Hajdúböszörmény /hu/ is a town in northeastern Hungary with a population of approximately 30,000 people.

==History==
It was formerly known as Böszörmény, with added prefix Hajdú from Hajduk.

It is also home to one of the faculties of the University of Debrecen. It has a unique circular plan (like Paris) to the streets that is supposed to have originated as a defense from invasion or attack.

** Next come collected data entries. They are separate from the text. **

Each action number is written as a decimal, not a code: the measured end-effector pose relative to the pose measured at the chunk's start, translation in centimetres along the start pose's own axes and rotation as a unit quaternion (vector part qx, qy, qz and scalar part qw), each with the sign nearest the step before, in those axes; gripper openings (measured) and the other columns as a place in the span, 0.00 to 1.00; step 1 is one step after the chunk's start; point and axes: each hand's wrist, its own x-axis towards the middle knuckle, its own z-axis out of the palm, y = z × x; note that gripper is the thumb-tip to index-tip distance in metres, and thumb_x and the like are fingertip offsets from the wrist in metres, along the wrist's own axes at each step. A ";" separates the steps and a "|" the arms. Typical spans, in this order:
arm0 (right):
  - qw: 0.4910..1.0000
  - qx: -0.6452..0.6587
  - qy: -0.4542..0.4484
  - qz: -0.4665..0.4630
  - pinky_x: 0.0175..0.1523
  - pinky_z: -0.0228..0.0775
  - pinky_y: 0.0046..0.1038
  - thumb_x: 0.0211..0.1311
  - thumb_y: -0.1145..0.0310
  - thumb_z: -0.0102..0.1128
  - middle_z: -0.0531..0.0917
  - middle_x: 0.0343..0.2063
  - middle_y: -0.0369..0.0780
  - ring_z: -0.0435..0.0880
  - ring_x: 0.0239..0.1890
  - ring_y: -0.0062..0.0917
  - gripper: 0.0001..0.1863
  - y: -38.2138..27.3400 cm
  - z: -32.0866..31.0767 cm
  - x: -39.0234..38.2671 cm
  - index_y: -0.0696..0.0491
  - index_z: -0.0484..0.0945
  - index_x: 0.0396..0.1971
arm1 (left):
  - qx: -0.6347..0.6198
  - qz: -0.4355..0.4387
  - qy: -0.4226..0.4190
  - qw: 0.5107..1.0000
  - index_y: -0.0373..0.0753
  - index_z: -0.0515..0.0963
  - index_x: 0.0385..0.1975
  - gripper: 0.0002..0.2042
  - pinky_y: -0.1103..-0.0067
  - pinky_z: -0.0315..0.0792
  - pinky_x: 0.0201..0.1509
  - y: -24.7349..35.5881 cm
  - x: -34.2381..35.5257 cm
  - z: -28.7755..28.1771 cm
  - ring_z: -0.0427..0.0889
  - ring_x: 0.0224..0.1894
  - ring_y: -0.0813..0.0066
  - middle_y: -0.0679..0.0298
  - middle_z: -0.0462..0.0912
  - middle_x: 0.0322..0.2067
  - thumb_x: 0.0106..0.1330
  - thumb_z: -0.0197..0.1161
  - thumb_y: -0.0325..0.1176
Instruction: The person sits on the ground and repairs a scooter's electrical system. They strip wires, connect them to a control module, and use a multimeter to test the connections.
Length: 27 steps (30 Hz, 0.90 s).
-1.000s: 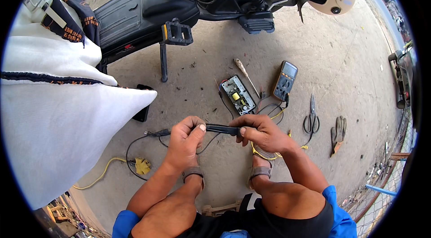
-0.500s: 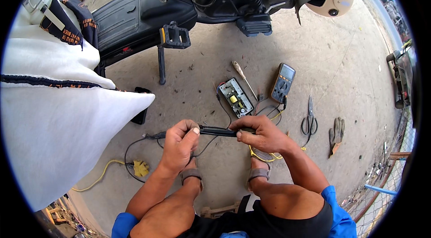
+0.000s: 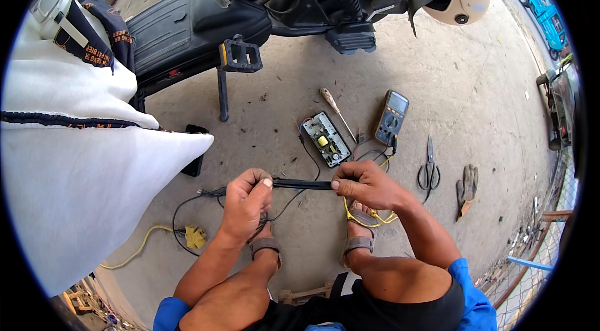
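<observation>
A black cable (image 3: 303, 184), or a flat doubled black strip, runs level between my hands above the ground. My left hand (image 3: 245, 203) pinches its left end between thumb and fingers. At the other end, my right hand (image 3: 367, 186) grips it the same way. Just beyond lies a charger circuit board (image 3: 328, 141) in an open black case, with thin wires running from it. Beside the board are a screwdriver (image 3: 333, 103) with a pale handle and a grey and orange multimeter (image 3: 392, 116). Thin black leads pass under my left hand.
Black-handled scissors (image 3: 429, 172) and a worn work glove (image 3: 467, 190) lie at right. A yellow cord ends at a yellow connector (image 3: 195, 237) at left. Across the far side stands an electric scooter (image 3: 194, 22); a cream helmet (image 3: 459, 6) hangs there. White cloth (image 3: 75, 187) fills the left.
My right hand has shifted slightly right along the black cable, and its fingers have drawn in, baring more of the cable. My left hand stays nearly in place.
</observation>
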 end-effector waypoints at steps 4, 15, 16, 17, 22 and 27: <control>0.999 0.018 -0.033 -0.034 0.36 0.73 0.25 0.68 0.64 0.56 0.82 0.25 0.37 0.79 0.30 0.18 0.14 0.1 -0.5 0.2 0.62 0.81 0.37 | -0.011 -0.003 0.020 1.000 0.36 0.74 0.34 0.04 0.84 0.55 0.22 -0.1 0.2 -0.5 0.59 0.19 0.88 0.74 0.67 0.18 0.71 0.58 0.28; 0.997 0.074 -0.001 0.021 0.35 0.75 0.22 0.63 0.69 0.55 0.85 0.24 0.37 0.82 0.28 0.17 0.12 -1.1 -1.4 0.2 0.62 0.82 0.33 | -0.023 -0.035 0.010 0.999 0.35 0.75 0.34 0.05 0.84 0.57 0.22 -0.3 1.1 -0.5 0.60 0.18 0.87 0.72 0.68 0.18 0.71 0.59 0.29; 0.997 0.072 0.003 0.019 0.34 0.75 0.22 0.62 0.69 0.55 0.85 0.24 0.37 0.83 0.28 0.17 0.12 -1.1 -1.6 0.2 0.62 0.83 0.32 | -0.017 -0.036 -0.004 0.999 0.36 0.75 0.35 0.05 0.84 0.58 0.22 -0.5 1.2 -0.6 0.61 0.19 0.86 0.72 0.68 0.19 0.71 0.59 0.30; 0.996 0.081 0.009 0.026 0.33 0.75 0.21 0.62 0.69 0.55 0.85 0.24 0.37 0.83 0.28 0.17 0.12 -1.2 -1.7 0.2 0.62 0.83 0.31 | -0.012 -0.038 -0.018 0.999 0.36 0.75 0.35 0.05 0.83 0.58 0.22 -0.7 1.3 -0.7 0.61 0.19 0.85 0.71 0.68 0.19 0.72 0.59 0.31; 0.994 0.092 0.031 0.044 0.31 0.74 0.20 0.61 0.69 0.56 0.85 0.23 0.36 0.83 0.27 0.15 0.11 -2.4 -2.5 0.1 0.61 0.84 0.31 | -0.039 -0.054 -0.057 0.996 0.37 0.77 0.42 0.08 0.84 0.62 0.23 -1.5 2.2 -0.9 0.66 0.23 0.82 0.68 0.72 0.25 0.72 0.61 0.34; 0.997 0.042 0.029 0.054 0.31 0.73 0.21 0.59 0.69 0.56 0.85 0.22 0.37 0.83 0.27 0.17 0.12 -3.6 -2.5 0.6 0.62 0.84 0.30 | -0.075 -0.019 -0.036 0.996 0.36 0.77 0.53 0.14 0.82 0.69 0.31 -2.6 3.0 -1.1 0.72 0.32 0.81 0.64 0.79 0.39 0.73 0.61 0.35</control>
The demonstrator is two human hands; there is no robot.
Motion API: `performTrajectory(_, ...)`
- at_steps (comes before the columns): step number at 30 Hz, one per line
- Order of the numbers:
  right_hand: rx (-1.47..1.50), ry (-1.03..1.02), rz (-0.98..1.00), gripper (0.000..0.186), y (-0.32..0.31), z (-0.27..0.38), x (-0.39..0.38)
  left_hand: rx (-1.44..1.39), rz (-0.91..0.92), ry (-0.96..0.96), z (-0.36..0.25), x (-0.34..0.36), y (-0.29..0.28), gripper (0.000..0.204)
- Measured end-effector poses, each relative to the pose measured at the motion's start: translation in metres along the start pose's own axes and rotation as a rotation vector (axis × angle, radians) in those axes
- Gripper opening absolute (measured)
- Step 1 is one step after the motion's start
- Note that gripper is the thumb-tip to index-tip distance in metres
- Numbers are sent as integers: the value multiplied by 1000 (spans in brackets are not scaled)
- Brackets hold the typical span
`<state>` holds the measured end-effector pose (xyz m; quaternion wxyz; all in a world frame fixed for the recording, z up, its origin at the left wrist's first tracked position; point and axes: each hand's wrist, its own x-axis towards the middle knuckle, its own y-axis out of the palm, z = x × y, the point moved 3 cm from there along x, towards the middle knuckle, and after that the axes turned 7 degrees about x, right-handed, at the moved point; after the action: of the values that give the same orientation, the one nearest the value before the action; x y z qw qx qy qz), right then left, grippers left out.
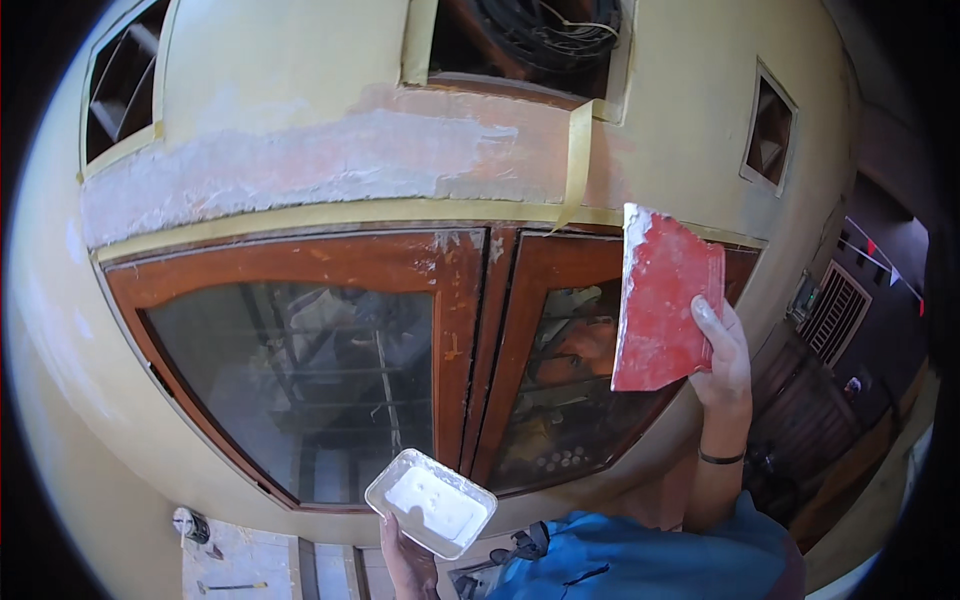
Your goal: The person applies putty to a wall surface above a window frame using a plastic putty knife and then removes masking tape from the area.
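My left hand [408, 562], low in the middle, grips a small pale plastic tub [424, 540]. White putty [440, 505] fills part of the tub. Raised at the right, my right hand [728, 355] is closed on a flat red spreader [662, 310]. The thumb lies on the spreader's face, and white putty coats its left edge. Behind the spreader is a brown wooden double window [462, 340] with glass panes. Above the window, a rough whitish and pinkish patch [290, 165] runs along the cream wall [270, 60]; the spreader is held in front of the patch's right end.
Masking tape [577, 165] hangs loose over the window's top edge. A coiled black cable or hose [550, 30] sits in the wall opening above. Below left, a can [190, 523] and a yellow-handled tool [232, 586] rest on a pale stained surface [245, 560]. A gate [795, 385] stands far right.
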<state>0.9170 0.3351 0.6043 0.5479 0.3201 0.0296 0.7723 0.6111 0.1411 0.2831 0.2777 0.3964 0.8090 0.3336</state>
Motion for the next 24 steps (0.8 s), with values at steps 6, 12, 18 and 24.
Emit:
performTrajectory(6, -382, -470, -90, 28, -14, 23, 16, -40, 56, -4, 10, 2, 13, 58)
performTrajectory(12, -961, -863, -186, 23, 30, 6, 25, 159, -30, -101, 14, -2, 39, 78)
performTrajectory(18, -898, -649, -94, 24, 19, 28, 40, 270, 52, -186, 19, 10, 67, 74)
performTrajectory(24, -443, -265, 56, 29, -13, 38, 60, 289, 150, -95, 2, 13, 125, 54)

Not knowing the plan of the streets a visitor could easily get quite lost only to discover that they were walking in circles for an extended period.

Like many smaller towns of Hungary the population even within the city limits generates income as well as household necessities from agriculture and animal husbandry, because of this feature of the local economy, high fences and a cornucopia of smells are very common even within the town core.

Both World Wars have taken a toll on Böszörmény: after World War I the city was occupied by the Romanian Army from April 1919 to March 1920.
In World War II the city was heavily bombed in 1944 by the RAF and the American Air Force.

In 1990s Hajdúböszörmény underwent an economic crisis causing widespread unemployment. Many attribute high unemployment levels to the falling of the Iron Curtain that took place in 1989 and the adjustment period that any economy would need to go through in such an economic upheaval. One more recent cause of unemployment was the downsizing of the General Electric Tungsram plant (due to new economic options the company was exploring in China).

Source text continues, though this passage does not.